■ Work to complete
From the first line to the last, copy the material word for word; pictures stay out.
Top of Material provided
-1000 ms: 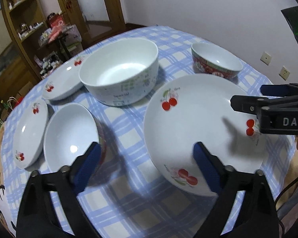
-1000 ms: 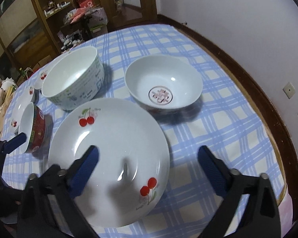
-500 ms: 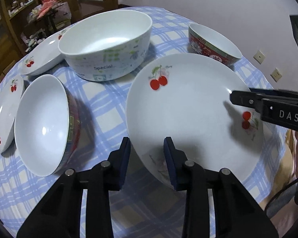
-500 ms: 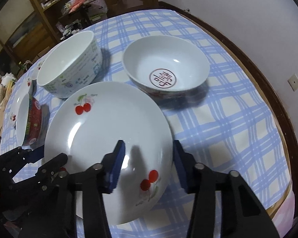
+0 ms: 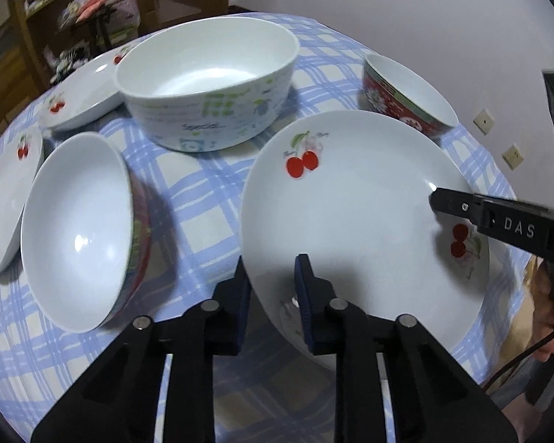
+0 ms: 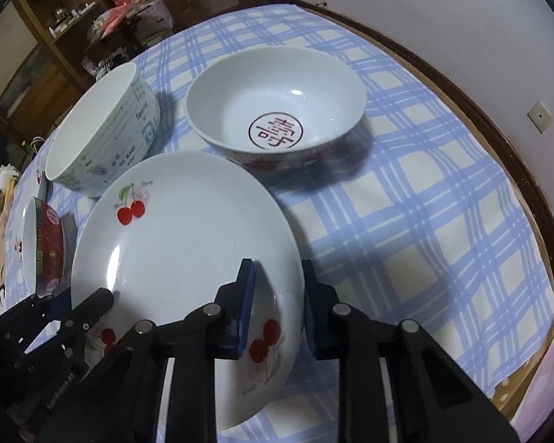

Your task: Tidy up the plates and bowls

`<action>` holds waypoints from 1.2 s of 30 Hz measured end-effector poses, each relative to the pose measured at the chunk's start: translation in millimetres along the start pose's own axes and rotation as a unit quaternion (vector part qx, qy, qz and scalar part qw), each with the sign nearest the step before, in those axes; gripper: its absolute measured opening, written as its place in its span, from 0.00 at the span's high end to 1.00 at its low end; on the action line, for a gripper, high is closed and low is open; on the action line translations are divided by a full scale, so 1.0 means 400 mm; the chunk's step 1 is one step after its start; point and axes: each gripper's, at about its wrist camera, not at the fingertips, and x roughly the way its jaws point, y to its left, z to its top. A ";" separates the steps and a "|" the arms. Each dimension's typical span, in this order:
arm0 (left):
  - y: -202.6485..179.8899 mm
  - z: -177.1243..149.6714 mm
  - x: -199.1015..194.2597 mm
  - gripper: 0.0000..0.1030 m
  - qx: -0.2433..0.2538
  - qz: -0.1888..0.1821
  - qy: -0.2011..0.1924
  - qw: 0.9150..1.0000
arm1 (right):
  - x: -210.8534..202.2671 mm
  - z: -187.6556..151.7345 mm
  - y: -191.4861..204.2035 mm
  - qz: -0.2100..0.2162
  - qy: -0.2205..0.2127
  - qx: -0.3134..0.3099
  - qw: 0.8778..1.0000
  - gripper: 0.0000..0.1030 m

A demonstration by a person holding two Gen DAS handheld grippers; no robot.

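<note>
Sitting near the middle of the blue-checked tablecloth (image 6: pixel 443 221): a large white cherry plate (image 5: pixel 362 206), taken here as the landmark. Closing narrow on its near rim: the left gripper (image 5: pixel 269 295), one blue pad below and outside the edge, the other lying over the inner face, so the rim is running between the jaws. Whether the pads are already pressing is hard to tell; the gap looks only a little wider than the rim.

Closing likewise on the plate's opposite edge: the right gripper (image 6: pixel 277 306), its left pad lying over the plate's white face just above a cherry print, its right pad standing outside the edge, over the cloth. Plate rim again lying between the jaws. Showing in the left wrist view as a black finger marked DAS reaching in over the plate's right side.

Standing beyond the plate, close to its far edge: a big straight-walled white bowl (image 5: pixel 207 81) with green and blue print. Standing beyond the plate to the right, nearly touching its rim: a red-patterned bowl (image 6: pixel 277 103) with a red emblem inside. Leaning tilted to the plate's left, just beside it: another red-sided bowl (image 5: pixel 77 229), its white inside facing the left wrist camera. Lying further left of that: two smaller cherry plates (image 5: pixel 81 99).
</note>
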 end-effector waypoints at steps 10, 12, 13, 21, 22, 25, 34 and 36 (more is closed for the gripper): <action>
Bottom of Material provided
■ Expected answer
-1000 ms: 
-1000 ms: 
-500 ms: 
-500 ms: 
+0 ms: 
+0 ms: 

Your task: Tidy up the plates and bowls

`<action>` holds waypoints from 1.2 s of 30 Hz measured end-effector poses, each relative to the pose measured at the chunk's start: translation in millimetres along the start pose's own axes and rotation as a unit quaternion (vector part qx, qy, qz and scalar part qw), each with the sign nearest the step before, in those axes; gripper: its absolute measured opening, written as its place in its span, from 0.00 at the span's high end to 1.00 at its low end; on the action line, for a gripper, high is closed and low is open; on the action line translations are divided by a full scale, so 1.0 means 400 mm; the chunk's step 1 is one step after its start; point and axes: each gripper's, at about its wrist camera, not at the fingertips, and x roughly the way its jaws point, y to its left, z to its top. A ";" separates the steps and a "|" the arms. Each dimension's typical span, in this order:
arm0 (left):
  - y: -202.6485..179.8899 mm
  - z: -177.1243..149.6714 mm
  - x: -199.1015..194.2597 mm
  - gripper: 0.0000..0.1030 m
  - qx: -0.2433..0.2538
  - qz: -0.1888..0.1821
  - qy: -0.2011..0.1924
  - qw: 0.9150..1.0000
arm1 (right):
  - x: -210.8534..202.2671 mm
  - z: -187.6556..151.7345 mm
  - y: -191.4861..204.2035 mm
  - qz: -0.2100..0.2162
  - qy: -0.2205..0.2127
  - qx: -0.3134..0.3099
  - qw: 0.8778..1.0000
  - gripper: 0.0000..0.1030 m

A demonstration by a person holding two Gen DAS handheld grippers; no robot.

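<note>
Sitting near the middle of the blue-checked tablecloth (image 6: pixel 443 221): a large white cherry plate (image 5: pixel 362 206), taken here as the landmark. Closing narrow on its near rim: the left gripper (image 5: pixel 269 295), one blue pad below and outside the edge, the other lying over the inner face, so the rim is running between the jaws. Whether the pads are already pressing is hard to tell; the gap looks only a little wider than the rim.

Closing likewise on the plate's opposite edge: the right gripper (image 6: pixel 277 306), its left pad lying over the plate's white face just above a cherry print, its right pad standing outside the edge, over the cloth. Plate rim again lying between the jaws. Showing in the left wrist view as a black finger marked DAS reaching in over the plate's right side.

Standing beyond the plate, close to its far edge: a big straight-walled white bowl (image 5: pixel 207 81) with green and blue print. Standing beyond the plate to the right, nearly touching its rim: a red-patterned bowl (image 6: pixel 277 103) with a red emblem inside. Leaning tilted to the plate's left, just beside it: another red-sided bowl (image 5: pixel 77 229), its white inside facing the left wrist camera. Lying further left of that: two smaller cherry plates (image 5: pixel 81 99).
</note>
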 end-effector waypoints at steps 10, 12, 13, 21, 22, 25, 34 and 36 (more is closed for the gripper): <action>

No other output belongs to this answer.